WHAT IS NEEDED:
Which lines in the entries below contain the string "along"? Show each of them in full.

DATASET EXCERPTS:
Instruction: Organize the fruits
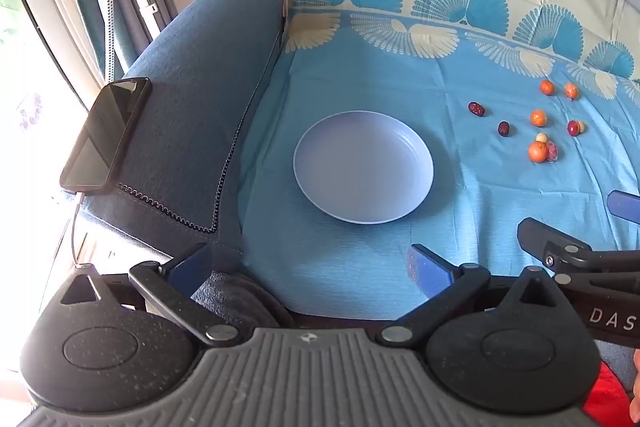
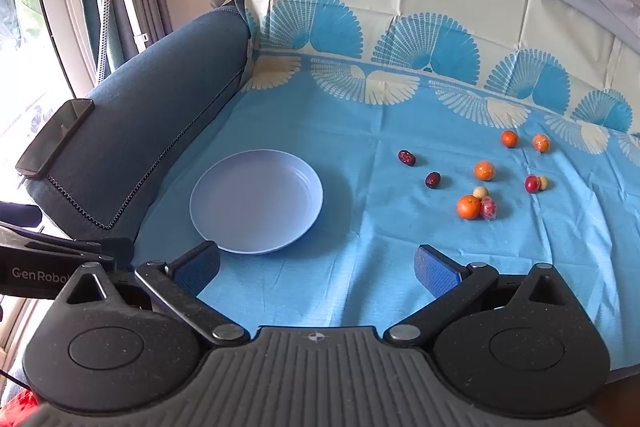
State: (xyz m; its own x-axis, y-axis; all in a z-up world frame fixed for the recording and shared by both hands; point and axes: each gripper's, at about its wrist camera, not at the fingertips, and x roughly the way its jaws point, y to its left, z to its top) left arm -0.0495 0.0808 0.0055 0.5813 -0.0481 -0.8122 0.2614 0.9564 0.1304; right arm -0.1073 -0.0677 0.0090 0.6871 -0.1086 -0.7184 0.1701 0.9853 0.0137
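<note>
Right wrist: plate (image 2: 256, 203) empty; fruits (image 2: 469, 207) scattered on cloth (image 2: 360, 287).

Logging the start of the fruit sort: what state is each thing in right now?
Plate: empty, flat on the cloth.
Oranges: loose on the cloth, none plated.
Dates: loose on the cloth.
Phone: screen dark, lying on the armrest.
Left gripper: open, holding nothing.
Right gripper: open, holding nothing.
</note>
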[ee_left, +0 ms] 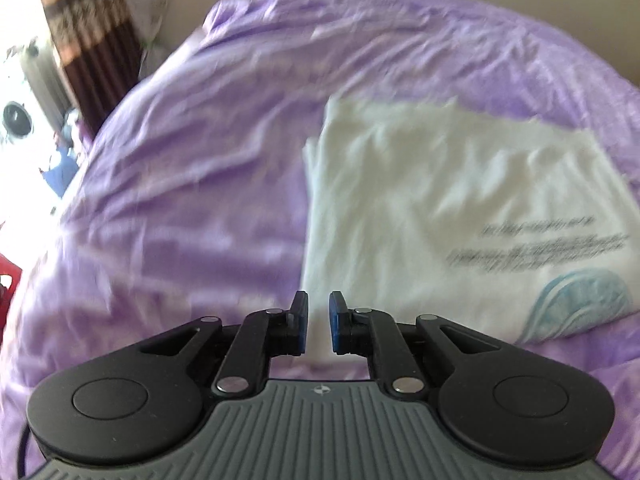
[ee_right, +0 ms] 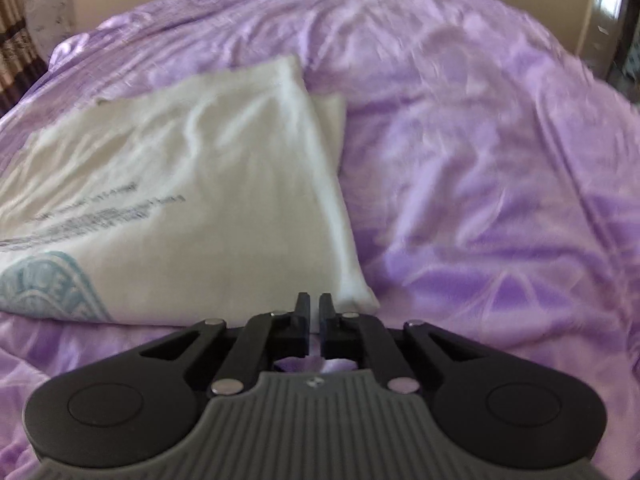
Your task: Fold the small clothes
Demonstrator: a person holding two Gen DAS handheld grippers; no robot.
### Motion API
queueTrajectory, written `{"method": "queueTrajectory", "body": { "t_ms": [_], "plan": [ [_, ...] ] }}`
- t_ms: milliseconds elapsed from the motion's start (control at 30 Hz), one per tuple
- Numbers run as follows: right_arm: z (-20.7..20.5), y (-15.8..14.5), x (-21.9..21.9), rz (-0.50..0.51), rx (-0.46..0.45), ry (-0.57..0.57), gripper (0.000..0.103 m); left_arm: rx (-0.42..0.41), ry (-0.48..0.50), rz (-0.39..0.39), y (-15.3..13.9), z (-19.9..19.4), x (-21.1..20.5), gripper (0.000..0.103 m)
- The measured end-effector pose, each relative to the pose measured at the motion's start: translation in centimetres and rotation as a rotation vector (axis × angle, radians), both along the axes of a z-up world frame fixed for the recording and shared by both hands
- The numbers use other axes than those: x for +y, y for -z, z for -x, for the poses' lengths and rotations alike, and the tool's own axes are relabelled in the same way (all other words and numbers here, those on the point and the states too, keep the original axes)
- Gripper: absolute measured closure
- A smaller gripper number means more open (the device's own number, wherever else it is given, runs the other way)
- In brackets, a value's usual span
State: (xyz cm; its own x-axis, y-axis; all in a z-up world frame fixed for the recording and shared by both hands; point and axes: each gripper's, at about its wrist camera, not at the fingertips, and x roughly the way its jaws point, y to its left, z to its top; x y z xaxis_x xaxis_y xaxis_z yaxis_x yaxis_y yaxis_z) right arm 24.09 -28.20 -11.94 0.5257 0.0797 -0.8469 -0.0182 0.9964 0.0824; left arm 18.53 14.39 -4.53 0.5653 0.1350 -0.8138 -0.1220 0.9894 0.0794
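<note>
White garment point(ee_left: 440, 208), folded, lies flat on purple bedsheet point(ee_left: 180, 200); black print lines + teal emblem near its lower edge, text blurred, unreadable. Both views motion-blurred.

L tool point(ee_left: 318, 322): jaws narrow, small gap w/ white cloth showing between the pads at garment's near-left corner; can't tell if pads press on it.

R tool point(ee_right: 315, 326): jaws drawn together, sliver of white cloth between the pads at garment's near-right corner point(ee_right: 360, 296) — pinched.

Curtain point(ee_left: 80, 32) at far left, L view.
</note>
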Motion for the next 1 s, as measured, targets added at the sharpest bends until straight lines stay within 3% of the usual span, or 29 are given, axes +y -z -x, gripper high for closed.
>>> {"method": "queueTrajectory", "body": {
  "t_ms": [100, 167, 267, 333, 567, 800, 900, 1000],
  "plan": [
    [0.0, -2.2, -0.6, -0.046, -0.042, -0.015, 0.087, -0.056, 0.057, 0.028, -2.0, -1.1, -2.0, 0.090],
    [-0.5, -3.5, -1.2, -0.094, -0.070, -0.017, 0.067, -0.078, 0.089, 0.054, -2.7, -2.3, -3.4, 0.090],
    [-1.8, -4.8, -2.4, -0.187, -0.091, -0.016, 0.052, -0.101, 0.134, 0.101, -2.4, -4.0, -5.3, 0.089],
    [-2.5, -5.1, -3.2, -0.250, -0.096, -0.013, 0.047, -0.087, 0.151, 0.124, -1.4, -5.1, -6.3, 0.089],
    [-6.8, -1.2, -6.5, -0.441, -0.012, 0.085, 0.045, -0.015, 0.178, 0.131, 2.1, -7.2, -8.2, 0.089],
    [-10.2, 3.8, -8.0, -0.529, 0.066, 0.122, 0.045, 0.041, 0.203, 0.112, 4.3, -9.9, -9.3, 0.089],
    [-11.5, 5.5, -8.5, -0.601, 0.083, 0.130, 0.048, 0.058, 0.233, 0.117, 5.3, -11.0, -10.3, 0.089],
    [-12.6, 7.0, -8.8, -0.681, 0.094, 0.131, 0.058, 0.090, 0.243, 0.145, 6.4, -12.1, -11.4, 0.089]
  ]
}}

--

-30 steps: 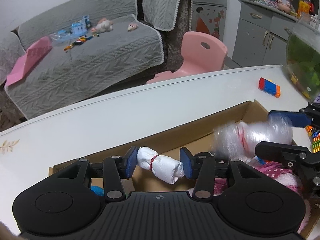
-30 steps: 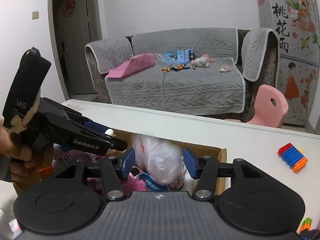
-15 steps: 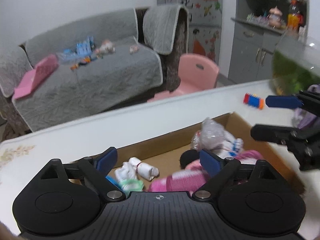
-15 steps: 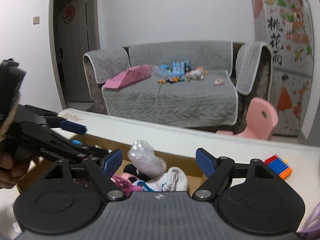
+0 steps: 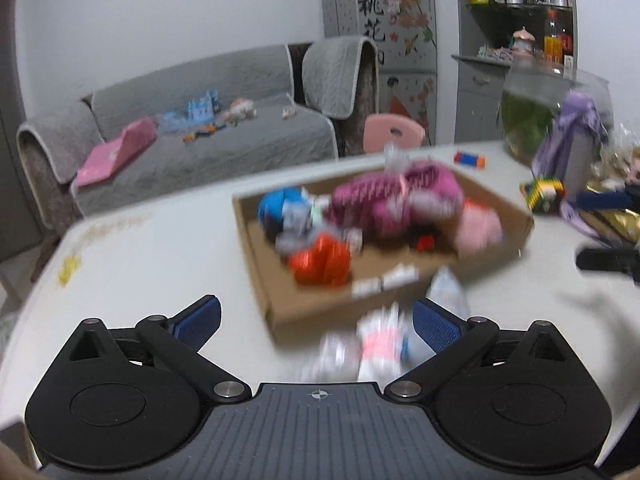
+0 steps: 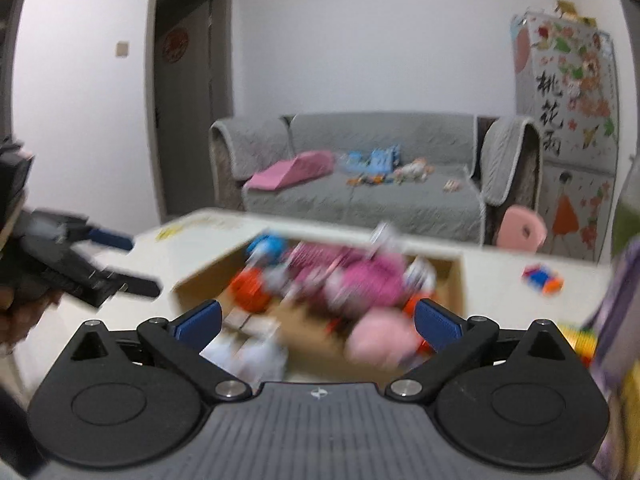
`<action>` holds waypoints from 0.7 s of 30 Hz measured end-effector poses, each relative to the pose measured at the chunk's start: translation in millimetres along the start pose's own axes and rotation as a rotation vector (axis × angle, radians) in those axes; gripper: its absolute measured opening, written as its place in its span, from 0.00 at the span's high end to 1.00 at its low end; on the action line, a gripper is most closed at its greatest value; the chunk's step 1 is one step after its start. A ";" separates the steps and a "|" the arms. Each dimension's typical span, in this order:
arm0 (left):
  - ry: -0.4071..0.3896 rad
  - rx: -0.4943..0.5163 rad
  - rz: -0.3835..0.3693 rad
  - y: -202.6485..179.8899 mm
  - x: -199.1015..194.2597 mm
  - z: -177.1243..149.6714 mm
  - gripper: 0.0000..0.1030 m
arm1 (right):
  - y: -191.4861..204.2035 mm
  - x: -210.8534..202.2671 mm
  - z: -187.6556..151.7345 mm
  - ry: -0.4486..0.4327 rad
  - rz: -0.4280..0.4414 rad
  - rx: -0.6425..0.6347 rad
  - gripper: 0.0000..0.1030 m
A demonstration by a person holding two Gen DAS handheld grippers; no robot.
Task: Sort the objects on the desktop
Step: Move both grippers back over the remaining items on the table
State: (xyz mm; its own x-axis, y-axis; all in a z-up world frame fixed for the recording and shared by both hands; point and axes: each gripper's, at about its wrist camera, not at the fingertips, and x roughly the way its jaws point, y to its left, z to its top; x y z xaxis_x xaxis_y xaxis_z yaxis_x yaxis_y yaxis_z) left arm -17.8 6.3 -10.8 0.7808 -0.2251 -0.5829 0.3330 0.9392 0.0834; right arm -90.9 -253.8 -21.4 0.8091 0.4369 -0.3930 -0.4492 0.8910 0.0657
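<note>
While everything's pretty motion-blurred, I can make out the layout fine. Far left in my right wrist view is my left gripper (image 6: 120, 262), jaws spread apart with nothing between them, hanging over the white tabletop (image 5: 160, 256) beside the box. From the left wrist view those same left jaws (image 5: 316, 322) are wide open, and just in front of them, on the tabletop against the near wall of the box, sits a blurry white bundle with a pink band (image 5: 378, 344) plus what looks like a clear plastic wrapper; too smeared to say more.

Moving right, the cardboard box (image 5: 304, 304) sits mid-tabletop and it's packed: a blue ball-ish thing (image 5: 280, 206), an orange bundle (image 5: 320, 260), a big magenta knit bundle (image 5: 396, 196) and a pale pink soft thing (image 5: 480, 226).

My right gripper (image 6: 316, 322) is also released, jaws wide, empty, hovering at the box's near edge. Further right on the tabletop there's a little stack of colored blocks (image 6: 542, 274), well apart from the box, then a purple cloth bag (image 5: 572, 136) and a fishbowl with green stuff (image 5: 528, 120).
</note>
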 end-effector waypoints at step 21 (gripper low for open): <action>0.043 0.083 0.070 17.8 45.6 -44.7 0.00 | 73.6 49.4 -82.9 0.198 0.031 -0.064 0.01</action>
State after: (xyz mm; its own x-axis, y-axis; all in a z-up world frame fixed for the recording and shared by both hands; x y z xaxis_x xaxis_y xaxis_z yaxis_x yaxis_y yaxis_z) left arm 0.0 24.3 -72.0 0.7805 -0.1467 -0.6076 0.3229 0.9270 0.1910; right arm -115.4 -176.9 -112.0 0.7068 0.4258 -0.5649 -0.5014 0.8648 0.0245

ANSWER TO THIS PROBLEM:
- The measured end-effector pose, each relative to the pose measured at the motion's start: translation in centimetres and rotation as a rotation vector (axis × angle, radians), both along the axes of a z-up world frame fixed for the recording and shared by both hands
`<action>` holds waypoints from 0.7 s of 30 Hz measured end-effector poses, each relative to the pose measured at the chunk's start: translation in millimetres along the start pose's own axes and rotation as a rotation vector (axis × angle, radians) in those axes; gripper: its absolute measured opening, written as its place in its span, from 0.00 at the span's high end to 1.00 at its low end; on the action line, a gripper is most closed at its greatest value; the chunk's step 1 is one step after its start. A ";" separates the steps and a "|" the arms. Each dimension's typical span, in this order:

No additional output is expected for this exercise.